[PATCH v2 10/11] vfio: Make vfio_container optionally compiled

Thu Nov 10 06:57:57 UTC 2022

> From: Jason Gunthorpe <jgg at nvidia.com>
> Sent: Thursday, November 10, 2022 3:53 AM
> 
> On Wed, Nov 09, 2022 at 10:18:09AM -0700, Alex Williamson wrote:
> 
> > DPDK supports no-iommu mode.
> 
> Er? Huh? How? I thought no-iommu was for applications that didn't do
> DMA? How is DPDK getting packets in/out without DMA? I guess it snoops
> in /proc/ or something to learn PFNs of mlock'd memory? <shudder>

iirc dpdk started with UIO plus various tricks (root privilege, hugepage, etc.)
to lock and learn PFN's from pagemap. Then when migrating it to vfio the
no-iommu option was introduced to provide UIO compatibility.

> 
> > I agree that it's very useful for testing, I'm certainly not suggesting
> > to give up, but I'm not sure where no-iommu lives when iommufd owns
> > /dev/vfio/vfio.  Given the unsafe interrupts discussion, it doesn't
> > seem like the type of thing that would be a priority for iommufd.
> 
> Ah, I think the bit below will do the job, I'm not sure without doing
> some testing (and I don't think I have the necessary Intel NIC for
> DPDK).
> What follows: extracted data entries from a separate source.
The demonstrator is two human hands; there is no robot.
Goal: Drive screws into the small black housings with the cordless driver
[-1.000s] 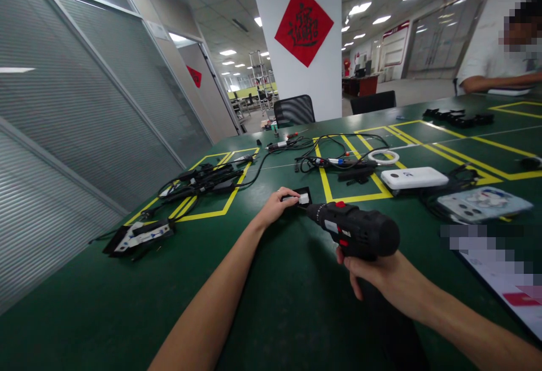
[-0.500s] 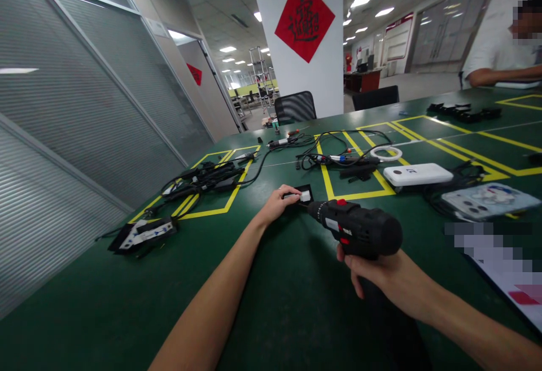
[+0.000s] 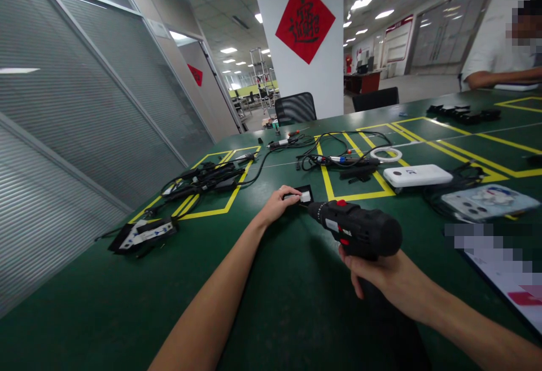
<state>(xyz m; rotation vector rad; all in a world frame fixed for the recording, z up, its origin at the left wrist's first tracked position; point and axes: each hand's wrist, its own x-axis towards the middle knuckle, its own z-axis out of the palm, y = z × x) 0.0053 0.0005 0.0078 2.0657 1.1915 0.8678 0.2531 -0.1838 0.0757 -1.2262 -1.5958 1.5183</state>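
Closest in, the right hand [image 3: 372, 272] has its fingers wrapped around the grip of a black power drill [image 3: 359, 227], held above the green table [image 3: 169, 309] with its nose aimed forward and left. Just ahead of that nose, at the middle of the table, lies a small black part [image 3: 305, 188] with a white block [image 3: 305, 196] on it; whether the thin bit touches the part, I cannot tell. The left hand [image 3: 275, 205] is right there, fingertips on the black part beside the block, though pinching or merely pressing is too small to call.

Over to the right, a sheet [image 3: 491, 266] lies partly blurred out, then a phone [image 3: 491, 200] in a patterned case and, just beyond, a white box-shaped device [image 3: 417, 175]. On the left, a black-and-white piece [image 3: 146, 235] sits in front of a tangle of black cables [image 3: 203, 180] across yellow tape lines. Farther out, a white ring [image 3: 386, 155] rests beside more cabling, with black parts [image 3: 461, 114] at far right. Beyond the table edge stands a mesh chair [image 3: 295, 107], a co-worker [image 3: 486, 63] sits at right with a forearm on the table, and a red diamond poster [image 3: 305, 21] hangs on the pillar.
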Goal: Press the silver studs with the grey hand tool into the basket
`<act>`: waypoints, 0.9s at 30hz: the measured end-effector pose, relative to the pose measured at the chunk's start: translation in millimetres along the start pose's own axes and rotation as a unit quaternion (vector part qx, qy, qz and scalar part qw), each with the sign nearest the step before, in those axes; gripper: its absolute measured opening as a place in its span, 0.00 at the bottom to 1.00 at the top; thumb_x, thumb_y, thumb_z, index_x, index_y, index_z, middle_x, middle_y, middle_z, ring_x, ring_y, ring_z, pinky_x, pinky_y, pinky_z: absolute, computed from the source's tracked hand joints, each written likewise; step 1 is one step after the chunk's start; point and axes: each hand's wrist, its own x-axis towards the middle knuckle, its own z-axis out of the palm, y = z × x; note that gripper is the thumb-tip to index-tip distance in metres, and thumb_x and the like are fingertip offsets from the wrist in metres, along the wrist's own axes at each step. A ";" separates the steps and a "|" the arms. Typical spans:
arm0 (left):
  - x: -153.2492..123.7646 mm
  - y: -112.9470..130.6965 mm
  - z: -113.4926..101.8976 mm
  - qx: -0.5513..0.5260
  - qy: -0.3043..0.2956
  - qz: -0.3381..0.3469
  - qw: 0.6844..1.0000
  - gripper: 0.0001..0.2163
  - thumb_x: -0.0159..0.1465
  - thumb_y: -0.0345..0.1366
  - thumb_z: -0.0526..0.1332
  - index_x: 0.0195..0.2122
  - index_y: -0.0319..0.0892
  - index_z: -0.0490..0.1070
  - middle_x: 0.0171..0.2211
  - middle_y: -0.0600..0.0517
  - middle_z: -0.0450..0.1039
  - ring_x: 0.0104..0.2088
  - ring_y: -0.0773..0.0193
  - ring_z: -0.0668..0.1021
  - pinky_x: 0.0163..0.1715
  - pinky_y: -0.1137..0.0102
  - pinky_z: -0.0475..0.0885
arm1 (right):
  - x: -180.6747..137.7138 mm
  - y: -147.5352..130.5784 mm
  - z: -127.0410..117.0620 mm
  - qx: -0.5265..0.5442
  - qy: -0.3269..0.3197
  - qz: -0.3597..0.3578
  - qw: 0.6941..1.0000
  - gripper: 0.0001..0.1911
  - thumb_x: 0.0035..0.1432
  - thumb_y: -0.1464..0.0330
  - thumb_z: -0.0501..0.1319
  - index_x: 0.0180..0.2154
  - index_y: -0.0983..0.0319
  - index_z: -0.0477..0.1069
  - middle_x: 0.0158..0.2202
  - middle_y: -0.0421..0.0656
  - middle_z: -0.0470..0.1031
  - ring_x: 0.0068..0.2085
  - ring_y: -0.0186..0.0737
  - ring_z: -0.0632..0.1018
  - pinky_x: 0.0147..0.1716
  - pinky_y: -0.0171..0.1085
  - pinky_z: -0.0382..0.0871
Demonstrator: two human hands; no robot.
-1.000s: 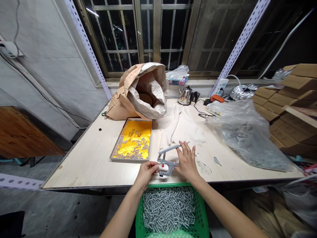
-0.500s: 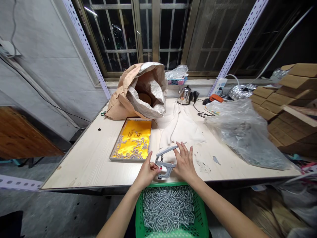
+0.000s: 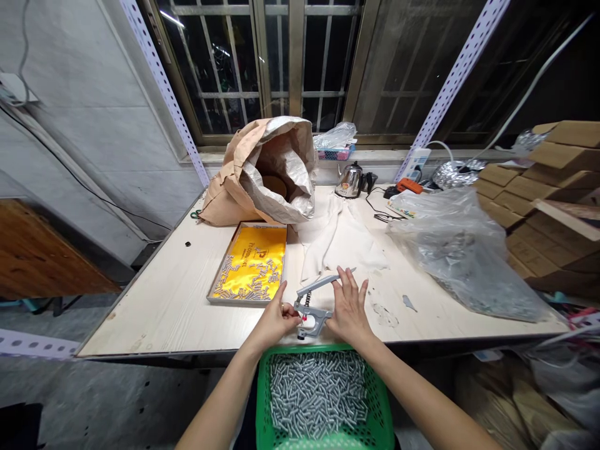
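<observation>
A grey hand press tool (image 3: 313, 305) with a spring and a raised lever stands at the table's near edge. My left hand (image 3: 274, 317) is pinched at the tool's jaw, holding something too small to make out. My right hand (image 3: 347, 306) rests on the tool's body and lever with its fingers spread. Just below the hands, a green basket (image 3: 384, 400) holds several small metal springs. Left of the tool lies a shallow tray with a yellow lining (image 3: 253, 262) and more small metal parts in it.
A crumpled brown paper sack (image 3: 267, 172) stands behind the tray. White cloth (image 3: 340, 240), a kettle (image 3: 351, 181) and a clear plastic bag of metal parts (image 3: 462, 256) lie on the light table (image 3: 164, 306). Cardboard boxes (image 3: 539, 194) are stacked at right.
My left hand has shifted slightly, its thumb raised, and stays pinched at the tool's jaw. The right hand stays on the tool with hardly any movement.
</observation>
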 end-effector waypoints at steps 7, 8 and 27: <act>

The basic point is no-iommu literally means 'do not use iommufd
> at all, do not create an iommufd_device or an iommufd_access'. VFIO
> can easially do that on its own.
> 
> The only slightly messy bit is that uAPI requires the SET_CONTAINER
> which we can just NOP in vfio_compat. With more checks it could have
> higher fidelity of error cases, but not sure it is worth it.
> 
> When we talk about the device cdev flow then I suggest that no-iommu
> simply requires -1 for the iommufd during bind - ie no iommufd is
> used or accepted and that is how the userspace knows/confirms it is in
> no-iommu mode.
> 
> > We're on a path where vfio accepts an iommufd as a container, and
> > ultimately iommufd becomes the container provider, supplanting the
> > IOMMU driver registration aspect of vfio.  I absolutely want type1 and
> > spapr backends to get replaced by iommufd, but reluctance to support
> > aspects of vfio "legacy" behavior doesn't give me warm fuzzies about a
> > wholesale hand-off of the container to a different subsystem, for
> > example vs an iommufd shim spoofing type1 support.
> 
> Well, I will agree to do everything required, just let's go through the
> process to understand the security situation and ensure we are still
> doing things the right way.
> 
> > Unfortunately we no longer have a CONFIG_EXPERIMENTAL option to hide
> > behind for disabling VFIO_CONTAINER, so regardless of our intentions
> > that a transition is some time off, it may become an issue sooner than
> > we expect.
> 
> We can add kconfig text discouraging that?
> 
> diff --git a/drivers/iommu/iommufd/vfio_compat.c
> b/drivers/iommu/iommufd/vfio_compat.c
> index dbef3274803336..81f7594cfff8e0 100644
> --- a/drivers/iommu/iommufd/vfio_compat.c
> +++ b/drivers/iommu/iommufd/vfio_compat.c
> @@ -259,6 +259,14 @@ static int iommufd_vfio_set_iommu(struct
> iommufd_ctx *ictx, unsigned long type)
>  	struct iommufd_ioas *ioas = NULL;
>  	int rc = 0;
> 
> +	/*
> +	 * Emulation for NOIMMU is imperfect in that VFIO blocks almost all
> +	 * other ioctls. We let them keep working but they mostly fail since no
> +	 * IOAS should exist.
> +	 */
> +	if (IS_ENABLED(CONFIG_VFIO_NOIOMMU) && type ==
> VFIO_NOIOMMU_IOMMU)
> +		return 0;
> +
>  	if (type != VFIO_TYPE1_IOMMU && type != VFIO_TYPE1v2_IOMMU)
>  		return -EINVAL;
> 

also need a check in iommufd_vfio_check_extension() so only
VFIO_NOIOMMU_IOMMU is supported in no-iommu mode.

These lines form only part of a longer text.